N.Y. Times media columnist David Carr considers the recent disappearance of all them film crickets — Newsday‘s Gene Seymour and Jan Stuart, the Village Voice‘s Nathan Lee, Newsweek‘s David Ansen plus critics “at more than a dozen daily newspapers (including those in Denver, Tampa and Fort Lauderdale) and several alternative weeklies who have been laid off, reassigned or bought out in the past few years, deemed expendable at a time when revenues at print publications are declining,” etc.
Carr quotes Defamer/Reeler columnist Stu VanAirsdale, MCN’s David Poland, Entertainment Weekly critic Owen Gleiberman, Sony Classics co-chief Michael Barker, Village Voice executive editor Michael Lacey, ThinkFilm’s Mark Urman, etc.

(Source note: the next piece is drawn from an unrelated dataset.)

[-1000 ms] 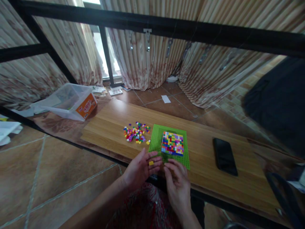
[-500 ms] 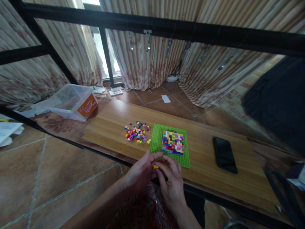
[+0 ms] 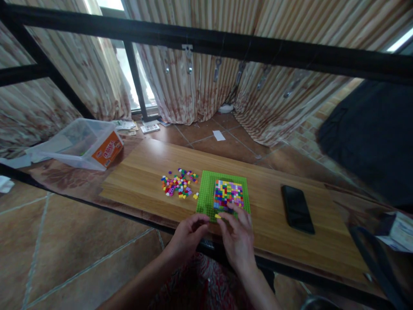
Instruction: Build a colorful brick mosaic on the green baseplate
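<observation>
My right hand [image 3: 238, 234] pinches a small yellow toy brick [image 3: 218, 216] between thumb and fingertips, over the near edge of the green baseplate [image 3: 206, 189]. Its other fingers reach over the near side of a square block of many-coloured bricks [image 3: 228, 191] on that plate. My left hand [image 3: 189, 234] is beside the plate's near left corner, fingers curled in toward the thumb; whatever lies inside them is hidden. Left of the plate, loose coloured bricks [image 3: 180, 183] lie scattered on the wooden board [image 3: 135, 176].
A black phone [image 3: 297, 209] lies on the right part of the board. A clear plastic bin [image 3: 80, 146] with an orange label stands beyond its left end. A dark metal bar [image 3: 213, 41] runs across above, with curtains behind.
My hands have moved apart. The right one has carried the yellow brick forward to the baseplate, while the left has curled its fingers. The camera view has shifted slightly.
</observation>
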Available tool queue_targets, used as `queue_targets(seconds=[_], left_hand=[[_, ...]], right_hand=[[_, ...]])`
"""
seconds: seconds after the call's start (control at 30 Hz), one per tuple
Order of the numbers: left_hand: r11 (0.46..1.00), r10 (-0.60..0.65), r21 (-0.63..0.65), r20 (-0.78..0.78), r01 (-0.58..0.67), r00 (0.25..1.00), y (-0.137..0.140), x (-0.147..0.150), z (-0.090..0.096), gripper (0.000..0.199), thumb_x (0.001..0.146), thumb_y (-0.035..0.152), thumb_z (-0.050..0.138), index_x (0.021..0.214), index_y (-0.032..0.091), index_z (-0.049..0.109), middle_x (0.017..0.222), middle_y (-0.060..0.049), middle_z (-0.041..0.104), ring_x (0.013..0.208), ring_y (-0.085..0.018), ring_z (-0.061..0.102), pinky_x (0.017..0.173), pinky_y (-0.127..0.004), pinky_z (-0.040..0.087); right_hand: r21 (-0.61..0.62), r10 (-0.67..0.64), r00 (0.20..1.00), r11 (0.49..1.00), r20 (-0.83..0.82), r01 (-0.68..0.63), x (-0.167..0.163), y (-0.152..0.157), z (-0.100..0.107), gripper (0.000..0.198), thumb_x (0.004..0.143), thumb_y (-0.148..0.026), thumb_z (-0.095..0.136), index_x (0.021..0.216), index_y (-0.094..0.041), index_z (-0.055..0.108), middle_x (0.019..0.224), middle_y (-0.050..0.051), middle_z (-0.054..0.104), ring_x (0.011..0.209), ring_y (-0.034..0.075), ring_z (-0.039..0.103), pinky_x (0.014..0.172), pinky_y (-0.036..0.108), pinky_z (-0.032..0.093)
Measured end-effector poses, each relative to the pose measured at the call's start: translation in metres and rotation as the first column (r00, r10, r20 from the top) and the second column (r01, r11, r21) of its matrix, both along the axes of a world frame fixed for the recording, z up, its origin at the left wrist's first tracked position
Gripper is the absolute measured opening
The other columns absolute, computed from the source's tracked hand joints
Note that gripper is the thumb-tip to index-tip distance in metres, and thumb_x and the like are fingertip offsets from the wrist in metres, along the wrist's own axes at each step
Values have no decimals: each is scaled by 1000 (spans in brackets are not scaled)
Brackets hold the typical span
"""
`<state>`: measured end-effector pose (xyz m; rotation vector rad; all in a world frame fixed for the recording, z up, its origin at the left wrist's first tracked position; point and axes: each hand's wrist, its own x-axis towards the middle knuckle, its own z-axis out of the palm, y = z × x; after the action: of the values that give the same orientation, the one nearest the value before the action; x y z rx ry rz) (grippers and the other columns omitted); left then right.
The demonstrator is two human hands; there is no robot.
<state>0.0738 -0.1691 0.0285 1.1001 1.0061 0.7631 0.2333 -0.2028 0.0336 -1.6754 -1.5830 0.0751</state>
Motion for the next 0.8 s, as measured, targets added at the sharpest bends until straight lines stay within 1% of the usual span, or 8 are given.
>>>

“Given that movie blogs are strewn about the web like popcorn on a theater floor, there are those who say that movie criticism is not going away, it’s just appearing on a different platform,” Carr writes. “And no one would argue that fewer critics and the adjectives they hurl would imperil the opening of Iron Man in May. But for a certain kind of movie, critical accolades can mean the difference between relevance and obscurity, not to mention box office success or failure.”
And for certain kinds of readers, critical huzzahs will never be fully real unless…I’m tired of saying it.